==== DATASET EXTRACT

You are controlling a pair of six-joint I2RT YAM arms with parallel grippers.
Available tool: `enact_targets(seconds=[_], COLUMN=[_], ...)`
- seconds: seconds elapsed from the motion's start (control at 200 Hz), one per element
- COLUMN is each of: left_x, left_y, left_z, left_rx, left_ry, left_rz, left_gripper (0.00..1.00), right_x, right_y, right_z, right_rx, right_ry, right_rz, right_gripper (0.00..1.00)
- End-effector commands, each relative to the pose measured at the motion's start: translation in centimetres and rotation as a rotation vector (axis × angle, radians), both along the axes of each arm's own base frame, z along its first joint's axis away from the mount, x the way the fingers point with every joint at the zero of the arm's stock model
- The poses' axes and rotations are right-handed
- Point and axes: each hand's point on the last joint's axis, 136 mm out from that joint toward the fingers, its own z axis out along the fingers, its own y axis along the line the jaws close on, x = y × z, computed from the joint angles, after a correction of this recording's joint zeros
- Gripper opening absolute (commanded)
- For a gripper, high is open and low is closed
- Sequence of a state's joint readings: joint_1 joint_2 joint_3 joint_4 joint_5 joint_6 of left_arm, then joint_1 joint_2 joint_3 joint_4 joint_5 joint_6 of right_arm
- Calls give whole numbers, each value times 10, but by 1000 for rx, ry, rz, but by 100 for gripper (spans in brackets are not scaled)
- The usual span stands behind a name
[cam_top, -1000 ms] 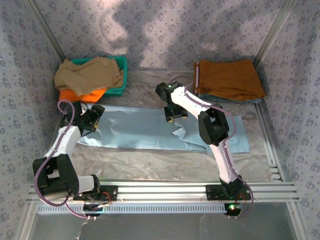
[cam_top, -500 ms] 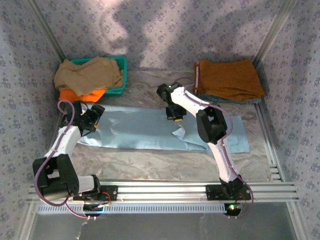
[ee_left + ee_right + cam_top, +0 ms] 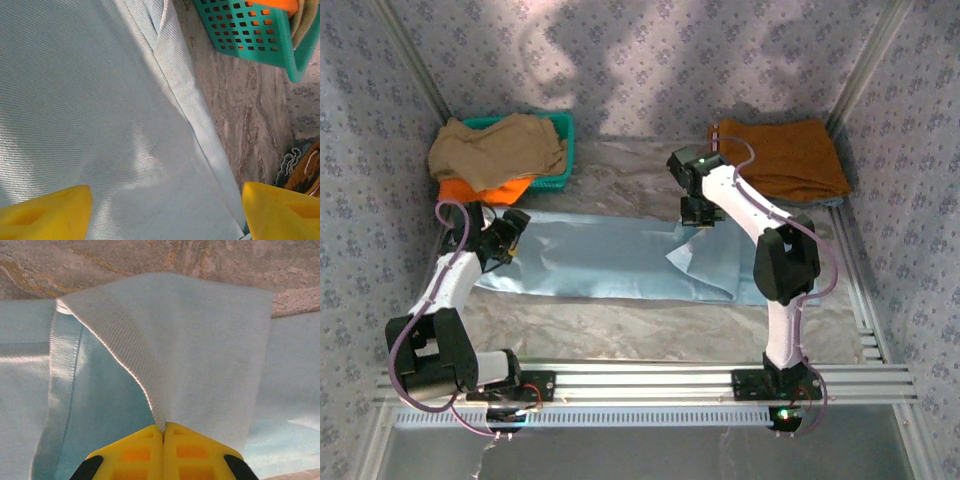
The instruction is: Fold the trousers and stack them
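The pale sky-blue trousers (image 3: pixel 600 255) lie spread lengthwise across the middle of the table. My right gripper (image 3: pixel 698 218) hangs over their back edge right of centre. In the right wrist view that gripper (image 3: pixel 163 427) is shut on a lifted flap of the trousers (image 3: pixel 200 340), which rises as a peaked fold above the flat cloth. My left gripper (image 3: pixel 498 245) hovers over the trousers' left end. Its yellow fingers (image 3: pixel 45 212) stand wide apart, so the left gripper (image 3: pixel 162 215) is open just above the flat fabric (image 3: pixel 90 100) with nothing between them.
A teal basket (image 3: pixel 560 150) at the back left holds tan and orange garments; the same basket (image 3: pixel 250 30) lies close beyond the left gripper. Folded rust-brown trousers (image 3: pixel 780 160) lie at the back right. Patterned walls enclose the marbled table (image 3: pixel 620 320); a metal rail (image 3: pixel 640 380) runs along the near edge.
My right gripper has shut on the trousers' edge and moved right and toward the back, drawing up a flap of cloth. The left arm has not moved.
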State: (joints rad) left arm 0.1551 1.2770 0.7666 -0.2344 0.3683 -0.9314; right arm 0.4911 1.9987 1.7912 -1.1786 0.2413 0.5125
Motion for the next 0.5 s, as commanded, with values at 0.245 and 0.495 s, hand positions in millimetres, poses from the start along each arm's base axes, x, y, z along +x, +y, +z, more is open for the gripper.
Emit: enact_targets(seconds=[0.245, 0.495], left_x=[-4, -4], left_y=[-3, -2], left_z=[13, 10], left_rx=[-11, -21], left_ry=[-30, -29], left_rz=[-12, -6], left_gripper=[79, 79], right_x=[2, 4], right_y=[76, 53], right_z=[-48, -41], right_rx=[23, -117], right_ry=[115, 116], right_rz=[131, 98], right_gripper=[45, 70])
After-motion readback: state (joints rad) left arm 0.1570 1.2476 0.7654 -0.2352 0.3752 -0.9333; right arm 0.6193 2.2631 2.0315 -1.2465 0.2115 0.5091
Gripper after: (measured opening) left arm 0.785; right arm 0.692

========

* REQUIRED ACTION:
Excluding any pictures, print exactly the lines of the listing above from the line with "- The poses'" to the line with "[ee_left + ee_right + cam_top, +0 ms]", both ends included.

* EXERCISE SOLUTION:
- The poses' axes and rotations are right-handed
- Point and axes: each hand's point on the last joint's axis, 136 mm out from that joint toward the fingers, its own z axis out along the fingers, its own y axis along the line the jaws close on, x = y × z, computed from the joint angles, after a correction of this recording's joint zeros
- Gripper opening absolute (commanded)
- For a gripper, high is open and low is closed
- Sequence of a state's joint readings: joint_1 joint_2 joint_3 joint_4 joint_5 joint_6 of left_arm, then joint_1 joint_2 joint_3 joint_4 joint_5 joint_6 of right_arm
- Calls give whole numbers, each value times 10, but by 1000 for rx, ry, rz, but by 100 for gripper (spans in brackets are not scaled)
- The usual span stands behind a name
[cam_top, -1000 ms] 
[cam_top, -500 ms] 
[ee_left + ee_right + cam_top, +0 ms] 

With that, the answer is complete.